Would you set down every line of the data below exactly as it reads?

The data section start

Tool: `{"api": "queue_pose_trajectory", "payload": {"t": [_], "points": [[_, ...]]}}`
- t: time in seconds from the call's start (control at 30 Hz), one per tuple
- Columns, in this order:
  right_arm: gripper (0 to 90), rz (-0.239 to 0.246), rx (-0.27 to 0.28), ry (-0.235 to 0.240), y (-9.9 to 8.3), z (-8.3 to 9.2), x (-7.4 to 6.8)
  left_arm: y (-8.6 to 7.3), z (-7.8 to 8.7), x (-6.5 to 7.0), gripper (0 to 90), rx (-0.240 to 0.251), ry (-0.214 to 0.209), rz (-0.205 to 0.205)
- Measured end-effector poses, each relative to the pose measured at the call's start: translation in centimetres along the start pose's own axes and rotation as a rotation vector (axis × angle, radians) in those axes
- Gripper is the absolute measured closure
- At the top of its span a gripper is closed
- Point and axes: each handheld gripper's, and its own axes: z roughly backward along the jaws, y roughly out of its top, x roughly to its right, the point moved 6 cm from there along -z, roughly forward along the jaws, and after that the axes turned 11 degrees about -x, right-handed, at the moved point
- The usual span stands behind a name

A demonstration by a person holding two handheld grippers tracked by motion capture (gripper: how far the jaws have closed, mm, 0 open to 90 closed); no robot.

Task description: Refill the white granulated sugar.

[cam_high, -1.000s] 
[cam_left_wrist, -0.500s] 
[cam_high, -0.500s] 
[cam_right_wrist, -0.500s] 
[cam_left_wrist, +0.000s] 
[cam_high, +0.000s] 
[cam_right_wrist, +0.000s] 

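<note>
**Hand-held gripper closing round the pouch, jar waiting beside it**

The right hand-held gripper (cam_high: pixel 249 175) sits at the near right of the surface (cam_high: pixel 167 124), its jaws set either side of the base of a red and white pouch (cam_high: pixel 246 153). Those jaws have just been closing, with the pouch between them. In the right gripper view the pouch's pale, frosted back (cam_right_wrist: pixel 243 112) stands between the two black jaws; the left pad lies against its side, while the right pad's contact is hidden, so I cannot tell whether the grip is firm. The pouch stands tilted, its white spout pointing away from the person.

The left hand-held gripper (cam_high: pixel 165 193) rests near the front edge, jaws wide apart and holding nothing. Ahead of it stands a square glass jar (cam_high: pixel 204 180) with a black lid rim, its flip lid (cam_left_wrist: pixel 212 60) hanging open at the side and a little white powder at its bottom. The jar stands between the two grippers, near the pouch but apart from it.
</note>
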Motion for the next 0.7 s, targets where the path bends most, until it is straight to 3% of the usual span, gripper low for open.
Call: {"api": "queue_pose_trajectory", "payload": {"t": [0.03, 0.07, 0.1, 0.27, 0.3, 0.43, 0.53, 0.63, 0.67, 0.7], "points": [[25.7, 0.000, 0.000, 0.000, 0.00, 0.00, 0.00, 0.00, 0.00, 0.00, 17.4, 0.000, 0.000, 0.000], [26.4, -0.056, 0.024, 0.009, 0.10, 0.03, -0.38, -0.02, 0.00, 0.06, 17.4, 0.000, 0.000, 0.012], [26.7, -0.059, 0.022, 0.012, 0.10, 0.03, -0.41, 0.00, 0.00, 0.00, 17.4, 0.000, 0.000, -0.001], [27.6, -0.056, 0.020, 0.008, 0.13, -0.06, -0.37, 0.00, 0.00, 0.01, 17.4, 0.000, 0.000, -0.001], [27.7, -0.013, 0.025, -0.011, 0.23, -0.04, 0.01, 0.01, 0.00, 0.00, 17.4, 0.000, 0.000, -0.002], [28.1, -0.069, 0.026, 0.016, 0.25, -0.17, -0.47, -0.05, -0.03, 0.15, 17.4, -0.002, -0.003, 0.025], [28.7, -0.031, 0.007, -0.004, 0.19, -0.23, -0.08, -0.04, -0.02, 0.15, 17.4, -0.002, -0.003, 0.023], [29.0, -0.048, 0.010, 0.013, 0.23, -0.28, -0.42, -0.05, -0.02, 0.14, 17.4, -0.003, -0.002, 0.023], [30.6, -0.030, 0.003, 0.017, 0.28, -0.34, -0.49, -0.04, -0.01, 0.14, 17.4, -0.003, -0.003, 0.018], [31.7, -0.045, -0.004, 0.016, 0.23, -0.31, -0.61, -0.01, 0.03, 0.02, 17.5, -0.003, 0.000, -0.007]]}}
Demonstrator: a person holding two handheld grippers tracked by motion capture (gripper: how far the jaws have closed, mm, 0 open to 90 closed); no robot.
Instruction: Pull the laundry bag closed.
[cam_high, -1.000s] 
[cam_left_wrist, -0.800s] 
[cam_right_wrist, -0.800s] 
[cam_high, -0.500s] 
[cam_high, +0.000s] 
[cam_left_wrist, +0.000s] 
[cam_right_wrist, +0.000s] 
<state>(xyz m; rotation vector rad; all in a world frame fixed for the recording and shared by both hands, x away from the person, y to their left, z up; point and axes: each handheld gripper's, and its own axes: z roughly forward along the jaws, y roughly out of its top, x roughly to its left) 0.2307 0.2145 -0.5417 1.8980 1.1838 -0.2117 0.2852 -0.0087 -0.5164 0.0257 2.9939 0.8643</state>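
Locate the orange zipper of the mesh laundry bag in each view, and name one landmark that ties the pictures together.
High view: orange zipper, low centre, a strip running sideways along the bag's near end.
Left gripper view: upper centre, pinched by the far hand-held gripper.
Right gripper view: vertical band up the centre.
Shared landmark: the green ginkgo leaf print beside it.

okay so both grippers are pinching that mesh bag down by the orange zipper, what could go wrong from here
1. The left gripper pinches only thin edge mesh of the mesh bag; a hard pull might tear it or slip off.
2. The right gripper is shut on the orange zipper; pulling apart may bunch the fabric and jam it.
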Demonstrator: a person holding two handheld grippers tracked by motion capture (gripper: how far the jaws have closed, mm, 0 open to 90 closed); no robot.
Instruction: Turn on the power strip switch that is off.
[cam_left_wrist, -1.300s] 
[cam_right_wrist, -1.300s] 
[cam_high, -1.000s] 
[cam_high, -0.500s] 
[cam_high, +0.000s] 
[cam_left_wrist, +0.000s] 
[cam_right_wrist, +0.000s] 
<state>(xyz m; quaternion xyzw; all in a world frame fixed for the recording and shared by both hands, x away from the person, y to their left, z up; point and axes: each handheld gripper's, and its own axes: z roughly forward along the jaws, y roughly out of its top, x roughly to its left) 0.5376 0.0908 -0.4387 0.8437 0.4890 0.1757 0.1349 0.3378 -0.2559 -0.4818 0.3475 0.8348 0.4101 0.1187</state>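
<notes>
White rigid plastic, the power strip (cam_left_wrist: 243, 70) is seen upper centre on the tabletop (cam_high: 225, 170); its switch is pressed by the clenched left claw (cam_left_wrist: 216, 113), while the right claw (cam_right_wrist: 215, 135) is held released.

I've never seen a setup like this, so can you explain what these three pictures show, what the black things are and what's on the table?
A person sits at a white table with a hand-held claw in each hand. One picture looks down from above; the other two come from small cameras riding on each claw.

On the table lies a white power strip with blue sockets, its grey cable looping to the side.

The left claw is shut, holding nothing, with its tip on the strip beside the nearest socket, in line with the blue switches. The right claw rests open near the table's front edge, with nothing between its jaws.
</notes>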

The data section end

Written solution:
Tool: `{"api": "queue_pose_trajectory", "payload": {"t": [_], "points": [[_, ...]]}}`
- t: time in seconds from the call's start (control at 30 Hz), one per tuple
- Columns, in this order:
  right_arm: gripper (0 to 90), rz (-0.239 to 0.246), rx (-0.27 to 0.28), ry (-0.235 to 0.240), y (-9.9 to 8.3), z (-8.3 to 9.2), x (-7.4 to 6.8)
  left_arm: y (-8.6 to 7.3), z (-7.8 to 8.7), x (-6.5 to 7.0), gripper (0 to 90), rx (-0.240 to 0.251), ry (-0.214 to 0.209), rz (-0.205 to 0.205)
- Measured end-effector poses, each relative to the pose measured at the call's start: translation in centimetres along the start pose's own axes and rotation as a rotation vector (axis × angle, radians) in those axes
- Gripper is the absolute measured closure
- At the top of its span a gripper is closed
- Point and axes: each handheld gripper's, and its own axes: z roughly backward along the jaws, y roughly out of its top, x roughly to its right, the point moved 6 cm from there along -z, roughly forward along the jaws, and after that the axes turned 11 degrees about -x, right-handed, at the moved point
- The usual span stands behind a name

A demonstration by a person holding two handheld grippers tracked by motion capture (gripper: how far the jaws have closed, mm, 0 open to 90 closed); no robot.

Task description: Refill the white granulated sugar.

[cam_high, -1.000s] 
[cam_left_wrist, -0.500s] 
[cam_high, -0.500s] 
[cam_right_wrist, -0.500s] 
[cam_left_wrist, +0.000s] 
[cam_high, +0.000s] 
[cam_right_wrist, +0.000s] 

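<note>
**Hand-held gripper closing round the pouch, jar waiting beside it**

The right hand-held gripper (cam_high: pixel 249 175) sits at the near right of the surface (cam_high: pixel 167 124), its jaws set either side of the base of a red and white pouch (cam_high: pixel 246 153). Those jaws have just been closing, with the pouch between them. In the right gripper view the pouch's pale, frosted back (cam_right_wrist: pixel 243 112) stands between the two black jaws; the left pad lies against its side, while the right pad's contact is hidden, so I cannot tell whether the grip is firm. The pouch stands tilted, its white spout pointing away from the person.

The left hand-held gripper (cam_high: pixel 165 193) rests near the front edge, jaws wide apart and holding nothing. Ahead of it stands a square glass jar (cam_high: pixel 204 180) with a black lid rim, its flip lid (cam_left_wrist: pixel 212 60) hanging open at the side and a little white powder at its bottom. The jar stands between the two grippers, near the pouch but apart from it.
</note>
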Motion for the next 0.7 s, targets where the path bends most, until it is straight to 3% of the usual span, gripper low for open.
Call: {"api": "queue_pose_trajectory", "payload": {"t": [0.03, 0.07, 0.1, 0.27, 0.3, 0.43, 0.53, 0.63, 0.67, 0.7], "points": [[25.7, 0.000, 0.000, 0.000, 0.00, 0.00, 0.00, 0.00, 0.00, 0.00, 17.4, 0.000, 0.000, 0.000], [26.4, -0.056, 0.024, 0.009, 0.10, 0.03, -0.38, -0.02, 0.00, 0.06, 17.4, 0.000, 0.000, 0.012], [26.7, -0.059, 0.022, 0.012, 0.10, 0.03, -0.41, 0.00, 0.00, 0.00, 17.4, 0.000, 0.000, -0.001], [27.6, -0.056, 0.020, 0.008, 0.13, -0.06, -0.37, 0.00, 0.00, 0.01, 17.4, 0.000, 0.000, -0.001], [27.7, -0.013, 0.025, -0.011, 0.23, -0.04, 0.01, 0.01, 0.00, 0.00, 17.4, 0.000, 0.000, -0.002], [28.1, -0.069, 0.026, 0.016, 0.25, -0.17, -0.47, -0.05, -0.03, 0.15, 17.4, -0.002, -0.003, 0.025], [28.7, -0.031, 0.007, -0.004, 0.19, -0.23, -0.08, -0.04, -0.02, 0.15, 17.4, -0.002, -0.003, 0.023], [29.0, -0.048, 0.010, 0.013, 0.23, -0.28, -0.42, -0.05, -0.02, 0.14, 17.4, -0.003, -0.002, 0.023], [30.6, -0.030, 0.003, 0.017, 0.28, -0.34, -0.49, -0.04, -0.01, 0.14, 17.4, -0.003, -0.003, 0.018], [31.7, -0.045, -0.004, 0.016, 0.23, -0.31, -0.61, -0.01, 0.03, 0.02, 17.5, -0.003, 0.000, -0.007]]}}
Demonstrator: a person holding two handheld grippers tracked by motion capture (gripper: how far the jaws have closed, mm, 0 open to 90 closed); no robot.
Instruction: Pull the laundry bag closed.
[cam_high, -1.000s] 
[cam_left_wrist, -0.800s] 
[cam_right_wrist, -0.800s] 
[cam_high, -0.500s] 
[cam_high, +0.000s] 
[cam_left_wrist, +0.000s] 
[cam_right_wrist, +0.000s] 
<state>(xyz m; rotation vector rad; all in a world frame fixed for the recording and shared by both hands, x away from the person, y to their left, z up; point and axes: each handheld gripper's, and its own axes: z roughly forward along the jaws, y roughly out of its top, x roughly to its left) 0.2307 0.2145 -0.5417 1.8980 1.1838 -0.2117 0.2852 -0.0087 -0.5164 0.0257 2.9939 0.8643</state>
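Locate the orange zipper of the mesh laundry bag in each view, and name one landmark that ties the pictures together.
High view: orange zipper, low centre, a strip running sideways along the bag's near end.
Left gripper view: upper centre, pinched by the far hand-held gripper.
Right gripper view: vertical band up the centre.
Shared landmark: the green ginkgo leaf print beside it.

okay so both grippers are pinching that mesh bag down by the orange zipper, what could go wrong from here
1. The left gripper pinches only thin edge mesh of the mesh bag; a hard pull might tear it or slip off.
2. The right gripper is shut on the orange zipper; pulling apart may bunch the fabric and jam it.
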Demonstrator: a person holding two handheld grippers tracked by motion capture (gripper: how far the jaws have closed, mm, 0 open to 90 closed); no robot.
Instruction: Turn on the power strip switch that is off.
[cam_left_wrist, -1.300s] 
[cam_right_wrist, -1.300s] 
[cam_high, -1.000s] 
[cam_high, -0.500s] 
[cam_high, +0.000s] 
[cam_left_wrist, +0.000s] 
[cam_right_wrist, +0.000s] 
<state>(xyz m; quaternion xyzw; all in a world frame fixed for the recording and shared by both hands, x away from the person, y to their left, z up; point and axes: each handheld gripper's, and its own axes: z roughly forward along the jaws, y roughly out of its top, x roughly to its left) 0.5376 0.0908 -0.4387 0.8437 0.4890 0.1757 0.1349 0.3378 -0.2559 -0.4818 0.3475 0.8348 0.4101 0.1187</state>
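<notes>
White rigid plastic, the power strip (cam_left_wrist: 243, 70) is seen upper centre on the tabletop (cam_high: 225, 170); its switch is pressed by the clenched left claw (cam_left_wrist: 216, 113), while the right claw (cam_right_wrist: 215, 135) is held released.

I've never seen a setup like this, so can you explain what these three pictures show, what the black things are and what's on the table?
A person sits at a white table with a hand-held claw in each hand. One picture looks down from above; the other two come from small cameras riding on each claw.

On the table lies a white power strip with blue sockets, its grey cable looping to the side.

The left claw is shut, holding nothing, with its tip on the strip beside the nearest socket, in line with the blue switches. The right claw rests open near the table's front edge, with nothing between its jaws.
</notes>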

This answer leaves nothing further to address.